** Exercise **
Give back exactly the lines of the data below, starting with the line that has "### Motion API" and going on through the line that has "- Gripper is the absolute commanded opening".

Data below:

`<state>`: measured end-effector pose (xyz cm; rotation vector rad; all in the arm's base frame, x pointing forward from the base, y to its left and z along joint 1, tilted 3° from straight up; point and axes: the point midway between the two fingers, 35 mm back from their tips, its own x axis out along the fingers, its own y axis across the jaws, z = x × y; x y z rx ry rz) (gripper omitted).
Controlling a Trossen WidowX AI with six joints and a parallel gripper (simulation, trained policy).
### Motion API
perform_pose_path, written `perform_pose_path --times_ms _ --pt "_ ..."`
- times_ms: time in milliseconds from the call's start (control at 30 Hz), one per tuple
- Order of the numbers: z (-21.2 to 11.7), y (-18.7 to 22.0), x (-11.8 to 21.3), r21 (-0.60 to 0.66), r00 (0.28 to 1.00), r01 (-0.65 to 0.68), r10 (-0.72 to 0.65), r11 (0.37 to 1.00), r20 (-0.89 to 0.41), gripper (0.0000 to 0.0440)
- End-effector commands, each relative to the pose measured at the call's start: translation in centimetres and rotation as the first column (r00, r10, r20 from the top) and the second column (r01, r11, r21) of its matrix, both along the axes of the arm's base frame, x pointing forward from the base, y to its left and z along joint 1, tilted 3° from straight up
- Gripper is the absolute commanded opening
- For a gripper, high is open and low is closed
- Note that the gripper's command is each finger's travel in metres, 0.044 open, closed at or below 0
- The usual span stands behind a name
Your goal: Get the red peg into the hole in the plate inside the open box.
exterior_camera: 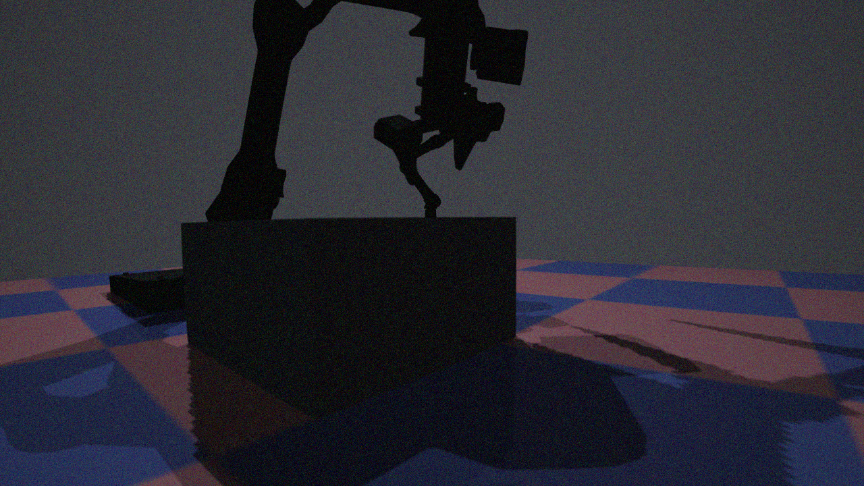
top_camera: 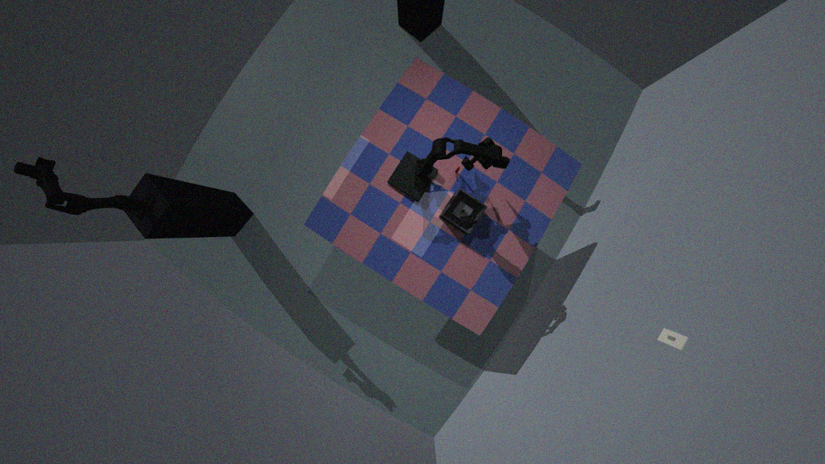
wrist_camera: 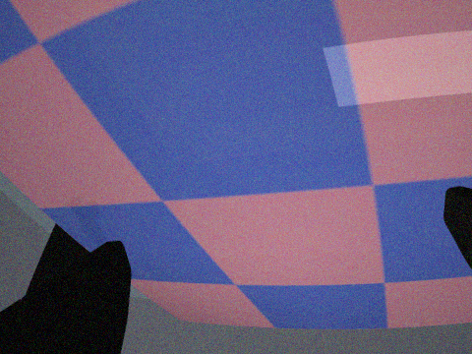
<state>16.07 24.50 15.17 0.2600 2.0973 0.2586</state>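
The red peg (top_camera: 457, 169) is a tiny red spot on the checkered mat, between the arm's base and the box; how it lies is too small to tell. The open dark box (top_camera: 454, 223) (exterior_camera: 350, 302) stands on the mat. A greyish plate (top_camera: 456, 209) shows at its bottom in the top view; its hole is not clear. My gripper (exterior_camera: 435, 173) (wrist_camera: 294, 232) is open and empty, pointing down above the level of the box's rim. In the wrist view only mat and floor show between the fingers; peg and box are out of that view.
The dark base plate (top_camera: 407, 180) of my arm stands on the checkered mat (top_camera: 368, 236), left of the box. A dark block (top_camera: 190, 204) with another arm (top_camera: 92, 202) stands at the left. Another dark block (top_camera: 420, 17) is at the top. Shadows fall right of the box.
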Motion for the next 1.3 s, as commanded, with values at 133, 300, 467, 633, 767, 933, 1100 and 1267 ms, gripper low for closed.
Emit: perform_pose_path --times_ms 133,300,467,633,767,933,1100,1267 --pt "-1.5 -2.1 -1.4 -0.227 0.989 0.148 -0.151 0.963 0.007 0.044" --pt "-2.8 -3.5 -2.2 -0.357 0.969 0.244 -0.242 0.902 0.05 0.044" --pt "-4.5 -4.9 -2.8 -0.463 0.937 0.345 -0.324 0.817 0.128 0.044" --pt "-6.8 -6.1 -3.1 -0.52 0.895 0.446 -0.382 0.728 0.232 0.044" --pt "-8.8 -6.8 -3.1 -0.523 0.861 0.508 -0.404 0.685 0.307 0.0439" --pt "-11.2 -7.2 -2.7 -0.497 0.826 0.561 -0.414 0.661 0.383 0.0436" --pt "-13.1 -7.5 -2.2 -0.471 0.803 0.589 -0.409 0.657 0.434 0.0422" --pt "-14.7 -8.1 -2.1 -0.472 0.797 0.595 -0.399 0.65 0.454 0.0322"
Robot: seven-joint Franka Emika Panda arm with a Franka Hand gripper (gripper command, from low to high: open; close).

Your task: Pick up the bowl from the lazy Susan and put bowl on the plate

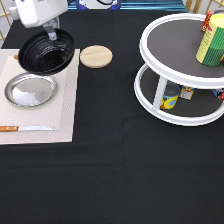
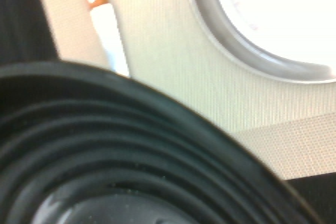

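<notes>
The glossy black bowl (image 1: 46, 52) with ridged rings hangs tilted in the air at the exterior view's top left, just above the far edge of the silver plate (image 1: 31, 90). My gripper (image 1: 51, 33) is shut on the bowl's far rim. The plate lies on a pale placemat (image 1: 60, 110). In the wrist view the bowl (image 2: 112, 165) fills the lower part, with the plate's rim (image 2: 262, 55) and the placemat (image 2: 195, 100) beyond it. The white two-tier lazy Susan (image 1: 170, 65) stands at the exterior view's right, away from the gripper.
A round pale wooden disc (image 1: 96, 56) lies right of the bowl. A knife (image 1: 25, 128) rests on the placemat below the plate. A yellow-green can (image 1: 213, 39) stands on the lazy Susan's upper shelf; small items (image 1: 170, 101) sit on its lower shelf.
</notes>
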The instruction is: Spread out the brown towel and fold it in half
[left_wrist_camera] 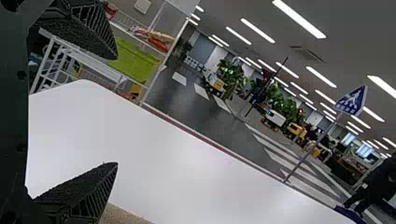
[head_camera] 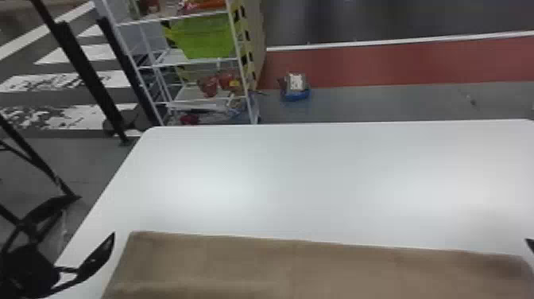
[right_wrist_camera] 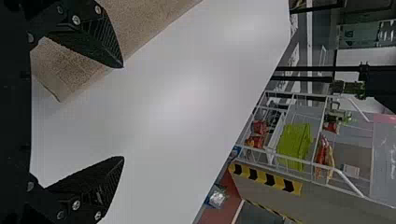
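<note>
The brown towel point(head_camera: 294, 270) lay flat on the white table point(head_camera: 302, 175), nearest me. My left claw point(head_camera: 95, 215) and right claw point(head_camera: 530, 245) hung near opposite ends, both spread. Beyond stood a blue sign point(left_wrist_camera: 352, 101) with a walking-figure symbol.

bright rows of ceiling strip lights point(left_wrist_camera: 299, 18), soft pale glare across the white tabletop point(head_camera: 278, 179)

1. We see the brown towel point(head_camera: 278, 268) lying flat, nearly smooth, with faint creases.
2. We find its far edge well apart from the worktop's point(head_camera: 298, 179) far edge, its far left corner near the left edge.
</note>
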Available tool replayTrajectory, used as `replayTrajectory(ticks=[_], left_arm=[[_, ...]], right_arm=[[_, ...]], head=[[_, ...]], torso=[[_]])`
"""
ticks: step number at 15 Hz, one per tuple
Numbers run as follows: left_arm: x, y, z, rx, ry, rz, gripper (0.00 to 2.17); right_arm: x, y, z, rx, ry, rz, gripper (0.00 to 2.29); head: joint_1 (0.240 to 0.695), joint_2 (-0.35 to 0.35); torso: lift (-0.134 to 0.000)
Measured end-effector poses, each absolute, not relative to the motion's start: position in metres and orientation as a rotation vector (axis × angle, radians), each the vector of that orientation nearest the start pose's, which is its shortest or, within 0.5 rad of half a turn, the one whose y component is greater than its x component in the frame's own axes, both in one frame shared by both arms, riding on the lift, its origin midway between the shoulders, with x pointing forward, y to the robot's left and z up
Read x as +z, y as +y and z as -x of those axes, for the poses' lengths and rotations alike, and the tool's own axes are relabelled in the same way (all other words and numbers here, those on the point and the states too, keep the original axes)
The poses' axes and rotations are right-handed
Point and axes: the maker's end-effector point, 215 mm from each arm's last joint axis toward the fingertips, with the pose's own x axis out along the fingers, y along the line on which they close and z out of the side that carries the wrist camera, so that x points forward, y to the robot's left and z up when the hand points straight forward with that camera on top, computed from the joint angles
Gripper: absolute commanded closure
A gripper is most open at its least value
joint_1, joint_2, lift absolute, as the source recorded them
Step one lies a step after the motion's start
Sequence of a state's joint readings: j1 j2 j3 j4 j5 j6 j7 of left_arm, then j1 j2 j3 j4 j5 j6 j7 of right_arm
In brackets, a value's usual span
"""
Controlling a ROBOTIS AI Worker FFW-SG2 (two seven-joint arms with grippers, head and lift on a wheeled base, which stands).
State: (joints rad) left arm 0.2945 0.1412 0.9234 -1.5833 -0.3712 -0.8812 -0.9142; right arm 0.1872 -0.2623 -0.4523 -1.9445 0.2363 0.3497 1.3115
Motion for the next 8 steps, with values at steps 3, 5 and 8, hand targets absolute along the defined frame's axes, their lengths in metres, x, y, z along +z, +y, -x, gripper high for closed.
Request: replayTrajectory(ticks=[3,5,8], left_arm=[[-0.3255,0.4713,-0.3576,-0.325,0.014,-1.014,0.08],[-0.3254,0.4714,-0.3574,-0.324,0.014,-1.014,0.08],[-0.3255,0.4708,-0.3562,-0.327,0.013,-1.018,0.08]], right_arm=[[-0.3566,-0.3252,-0.4312,0.794,0.436,0.342,0.2],[-0.3572,-0.3246,-0.4307,0.795,0.437,0.341,0.21],[-0.3589,-0.3238,-0.429,0.798,0.44,0.338,0.2]], head=[[0.695,0.208],[0.695,0.21],[0.695,0.211]], torso=[[-0.134],[-0.134],[-0.134]])
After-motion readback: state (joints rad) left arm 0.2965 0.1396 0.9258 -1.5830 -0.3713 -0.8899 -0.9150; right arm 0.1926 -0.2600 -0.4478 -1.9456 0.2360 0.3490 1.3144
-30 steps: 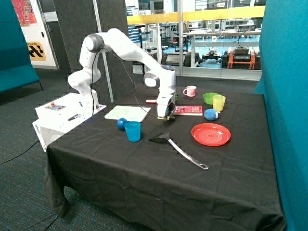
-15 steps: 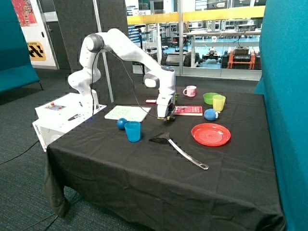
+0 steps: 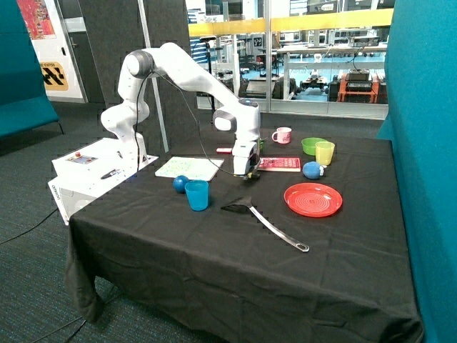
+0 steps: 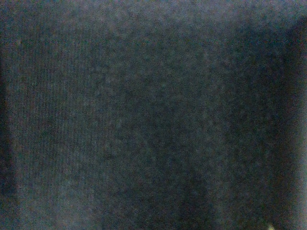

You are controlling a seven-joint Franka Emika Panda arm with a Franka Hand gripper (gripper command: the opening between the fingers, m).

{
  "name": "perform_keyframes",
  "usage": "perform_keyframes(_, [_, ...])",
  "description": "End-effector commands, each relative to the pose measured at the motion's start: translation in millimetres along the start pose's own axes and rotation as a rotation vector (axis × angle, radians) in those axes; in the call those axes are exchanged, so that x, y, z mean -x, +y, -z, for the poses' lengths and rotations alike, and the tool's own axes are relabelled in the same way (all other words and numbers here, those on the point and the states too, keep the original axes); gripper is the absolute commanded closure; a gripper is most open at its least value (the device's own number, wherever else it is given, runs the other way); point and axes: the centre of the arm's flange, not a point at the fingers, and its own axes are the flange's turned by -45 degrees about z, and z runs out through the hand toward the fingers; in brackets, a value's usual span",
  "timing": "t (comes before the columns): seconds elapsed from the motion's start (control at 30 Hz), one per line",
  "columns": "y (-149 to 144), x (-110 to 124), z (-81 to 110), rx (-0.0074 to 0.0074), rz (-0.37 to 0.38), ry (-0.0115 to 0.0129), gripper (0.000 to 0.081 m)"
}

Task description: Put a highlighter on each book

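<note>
My gripper (image 3: 247, 173) is down at the black tablecloth (image 4: 144, 115), between the two books. The wrist view is filled by cloth alone, so what sits between the jaws is hidden. The red book (image 3: 279, 164) lies just beside the gripper, toward the cups. The white book speckled green (image 3: 190, 168) lies flat on the gripper's other side, near the table's edge. Neither cover has anything lying on it. A short red highlighter (image 3: 223, 151) rests on the cloth behind the arm. The yellow highlighter is not in view.
A blue cup (image 3: 197, 194) and a small blue ball (image 3: 180, 183) stand in front of the white book. A black spatula (image 3: 265, 218) and a red plate (image 3: 313, 199) lie nearer the front. A pink mug (image 3: 283, 135), green bowl (image 3: 310, 145), yellow-green cup (image 3: 325, 153) and blue object (image 3: 312, 170) stand at the back.
The arm's wrist has shifted very slightly toward the white book. Nothing on the table has moved.
</note>
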Motion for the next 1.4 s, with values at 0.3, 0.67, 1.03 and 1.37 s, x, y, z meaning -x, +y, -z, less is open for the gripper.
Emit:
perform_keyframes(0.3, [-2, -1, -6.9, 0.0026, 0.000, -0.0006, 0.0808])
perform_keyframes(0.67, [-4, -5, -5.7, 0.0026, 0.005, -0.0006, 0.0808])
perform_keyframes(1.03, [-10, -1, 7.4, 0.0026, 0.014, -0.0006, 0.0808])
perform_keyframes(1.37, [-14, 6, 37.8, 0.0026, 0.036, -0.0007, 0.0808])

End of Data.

** Task response **
### Motion API
perform_pose_path, written `perform_pose_path --times_ms _ --pt "_ ..."`
- times_ms: time in milliseconds from the call's start (control at 30 Hz), one per tuple
- Order of the numbers: z (-21.2 to 11.7), y (-18.7 to 22.0), x (-11.8 to 21.3), r21 (-0.60 to 0.66), r00 (0.28 to 1.00), r01 (-0.65 to 0.68), r10 (-0.72 to 0.65), r11 (0.37 to 1.00), r20 (-0.89 to 0.41), gripper (0.0000 to 0.0440)
- End-effector commands, each relative to the pose measured at the call's start: translation in centimetres and rotation as the first column (r00, r10, r20 from the top) and the second column (r01, r11, r21) of its matrix, both along the axes of the arm's base frame, x pointing forward from the base, y to its left and z along joint 1, tilted 3° from straight up
- Gripper is the absolute commanded opening

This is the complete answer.